As the economy moves into 2003, there are several sectors that are rolling and at least as many others that are limping. Here's a rundown on where there's likely to be freight and what to stay away from, at least early in the year.
Hot: Housing. Both new and existing home sales are winding up higher in 2002 than last year, which was also a record. It's doubtful that 2003 can be another chart-topper. The combination of favorable population trends, low interest rates, and (slowly) rising personal income will keep the demand for housing strong. Movers will benefit, of course, but so will building-materials haulers and the carriers that bring those heaps of furniture, appliances and shrubbery to the stores and from the stores to the homeowners.
Not: Other construction. Private nonresidential construction is not likely to revive until the second half of 2003 at best. Government-funded construction is coming off a strong year, but states will have to slash spending to balance their budgets, and the federal government is moving its spending toward defense and away from most domestic categories. Declining construction of buildings, roads and other public works will keep millions of truck trips from happening.
Hot: Autos. Sales of new cars and light trucks have yoyo-ed in recent months. But the same factors that are keeping home sales strong will boost autos. The obvious beneficiary is auto-transporters, but carriers that serve auto plants and their parts makers will also stay busy.
Not: Other durables. Most durable-goods manufacturers are still in the doldrums. Makers of products as diverse as airliners, trucks and construction equipment, telecommunications and power plants still are wondering how deep the bottom is.
Hot: Healthcare. Hospitals, doctors, clinics, laboratories, drug and medical-device makers, and even pharmacies are building more facilities and filling them with a wide variety of “stuff” that generates more truck trips.
Not: Other business and consumer services. The business meeting, travel and lodging industries are still facing double-digit declines. Consumers have slowed or trimmed their spending on several categories of entertainment and leisure activities. These cutbacks have hit a few specialized carriers hard and have contributed to the overall slowdown for general-freight haulers.
Hot: Imports. A strong dollar and an economy that remains stronger than most of our trading partners' means lots of business for container haulers and air-freight partners.

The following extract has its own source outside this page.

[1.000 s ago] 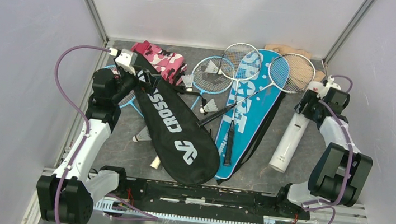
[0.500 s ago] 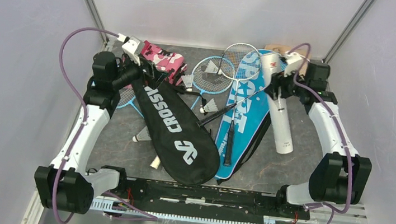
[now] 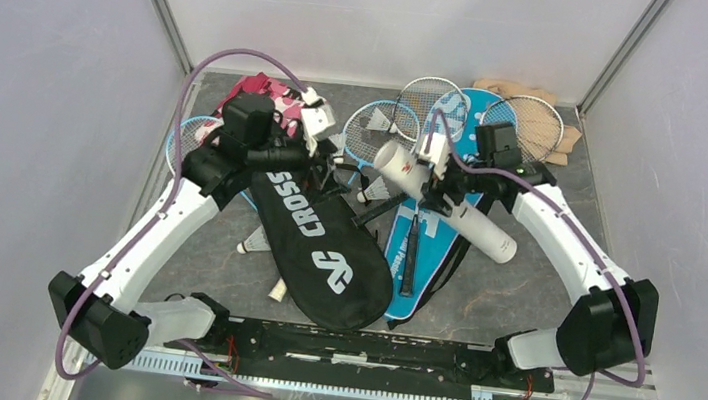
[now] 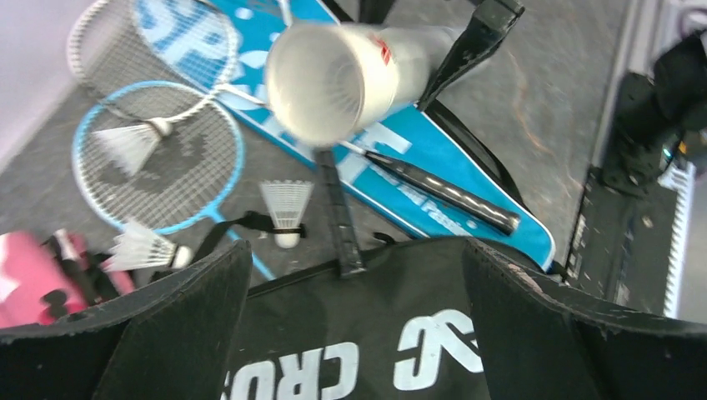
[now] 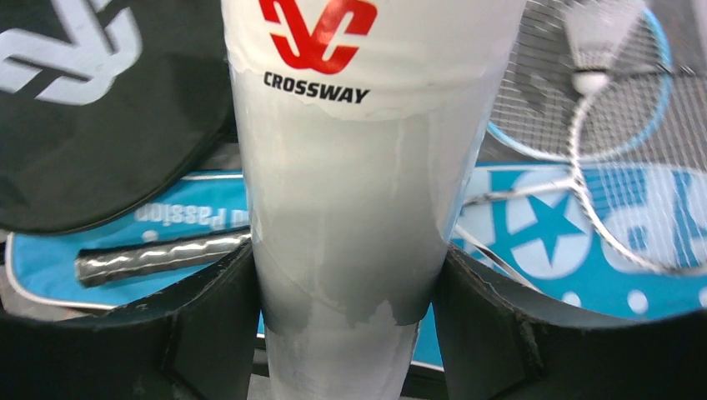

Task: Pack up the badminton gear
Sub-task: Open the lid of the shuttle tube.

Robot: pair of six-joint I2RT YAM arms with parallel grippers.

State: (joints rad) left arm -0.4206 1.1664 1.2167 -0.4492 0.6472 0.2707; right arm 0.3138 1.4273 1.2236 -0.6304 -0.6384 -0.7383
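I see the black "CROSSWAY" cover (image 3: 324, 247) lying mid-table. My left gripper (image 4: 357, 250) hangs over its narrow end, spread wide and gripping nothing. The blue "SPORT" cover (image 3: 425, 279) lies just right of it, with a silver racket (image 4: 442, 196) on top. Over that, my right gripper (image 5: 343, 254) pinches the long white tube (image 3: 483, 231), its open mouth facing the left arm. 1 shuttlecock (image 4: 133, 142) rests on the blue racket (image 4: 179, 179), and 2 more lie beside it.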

Not: Exports. Some of the strongest export categories require little or no trucking to get the goods or services to the customer — airliners, most agricultural products, financial services, and entertainment, for instance. Nevertheless, a downturn in those industries means they are ordering less, building less and hiring fewer workers — and, thus, generating fewer truck trips domestically.

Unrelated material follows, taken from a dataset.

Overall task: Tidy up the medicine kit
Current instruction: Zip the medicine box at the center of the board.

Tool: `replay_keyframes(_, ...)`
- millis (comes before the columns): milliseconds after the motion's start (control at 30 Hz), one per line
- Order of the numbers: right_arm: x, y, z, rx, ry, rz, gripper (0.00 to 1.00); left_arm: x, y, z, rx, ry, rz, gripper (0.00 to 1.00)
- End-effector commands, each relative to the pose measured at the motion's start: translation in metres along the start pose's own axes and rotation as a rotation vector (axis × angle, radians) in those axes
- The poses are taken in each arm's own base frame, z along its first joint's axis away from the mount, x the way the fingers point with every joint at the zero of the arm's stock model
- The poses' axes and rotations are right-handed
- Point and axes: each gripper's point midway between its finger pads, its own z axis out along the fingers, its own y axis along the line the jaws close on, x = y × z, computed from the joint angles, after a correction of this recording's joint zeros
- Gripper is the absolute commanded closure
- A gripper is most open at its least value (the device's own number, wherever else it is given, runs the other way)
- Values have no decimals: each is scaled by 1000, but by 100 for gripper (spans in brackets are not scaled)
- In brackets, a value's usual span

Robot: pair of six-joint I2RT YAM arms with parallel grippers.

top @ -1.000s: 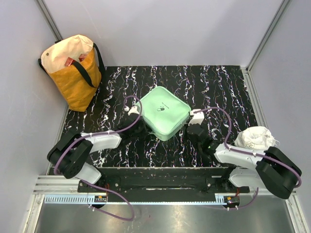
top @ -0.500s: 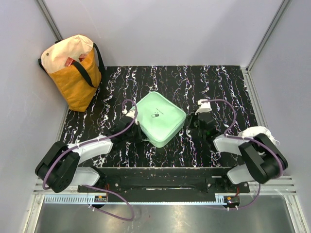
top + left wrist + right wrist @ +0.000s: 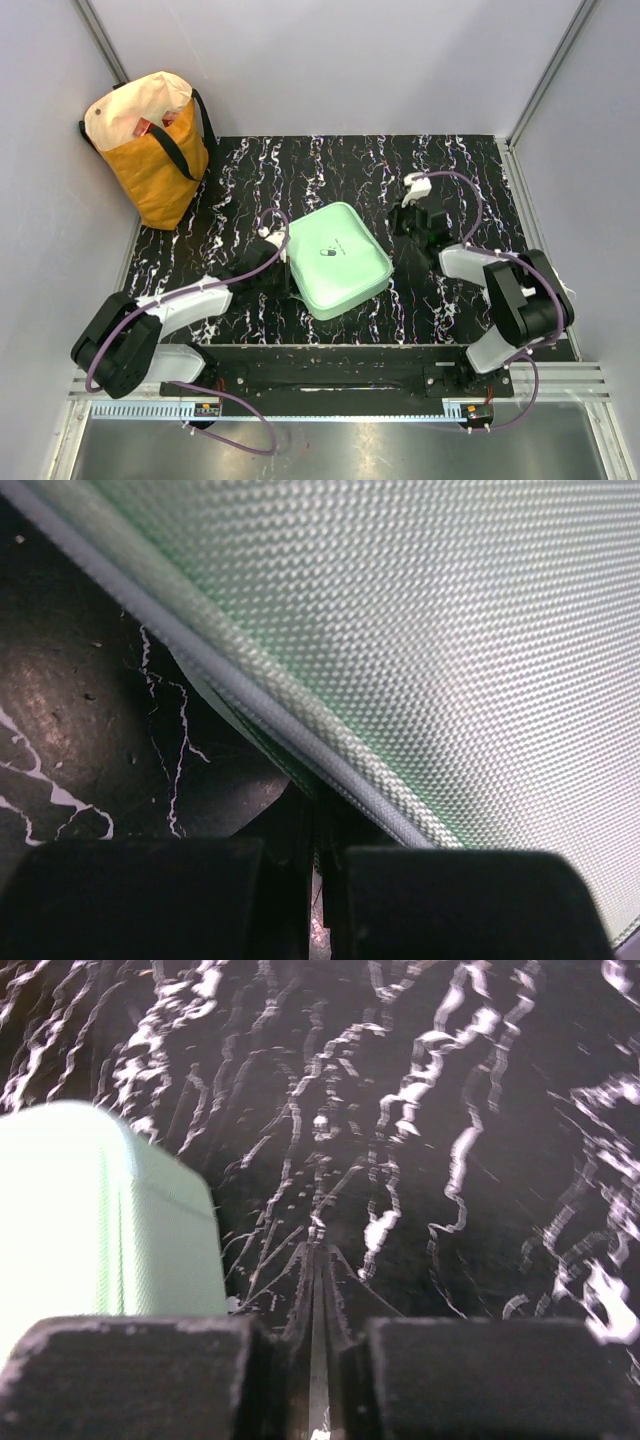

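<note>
1. One medicine kit (image 3: 338, 262), mint green and zipped shut, lies flat on the black marbled table (image 3: 450, 165). Its lid and small pill logo face up, and it sits at an angle with one corner pointing toward the arm bases.
2. At the medicine kit's left edge is the left gripper (image 3: 283, 266), touching it. The left wrist view shows the left gripper (image 3: 318, 858) with its two fingers pressed almost together, right under the piped seam of the medicine kit (image 3: 450, 630). They seem to pinch a thin bit of that edge, though the spot is dark and too close to be sure.
3. To the right of the medicine kit, toward its far side and apart from it, is the right gripper (image 3: 405, 220). In the right wrist view the right gripper (image 3: 317, 1360) is clenched with only a hairline slit between the fingers and grasps nothing. A rounded corner of the medicine kit (image 3: 100, 1220) shows on the left of that view.
4. Well beyond the medicine kit's far left corner stands a tote bag (image 3: 150, 150), yellow and cream with dark straps, against the wall. Something red shows in its mouth.
</note>
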Motion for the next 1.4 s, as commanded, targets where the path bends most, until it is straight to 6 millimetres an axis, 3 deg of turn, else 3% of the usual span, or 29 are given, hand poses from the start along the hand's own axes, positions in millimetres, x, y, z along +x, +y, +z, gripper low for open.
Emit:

Hot: Defense spending. Much of the record jump in this year's defense appropriation is going overseas or into personnel expenses. But some of it provides business for trucks that move military supplies or relocate personnel and their belongings.
Not: Other procurement. Government offices, schools, prisons and other facilities buy a lot more than paper. State and local governments have had rapidly rising purchases of goods, most of which arrived by truck. That market won't return until recovery in the “real” economy and the stock market bring in more tax revenues.
The bottom line: The markets that are hot now are almost entirely different from the leaders of the pack two years ago. Fortunately, trucks, unlike many other assets, can go where the freight is — if their owners figure out where to send them in time.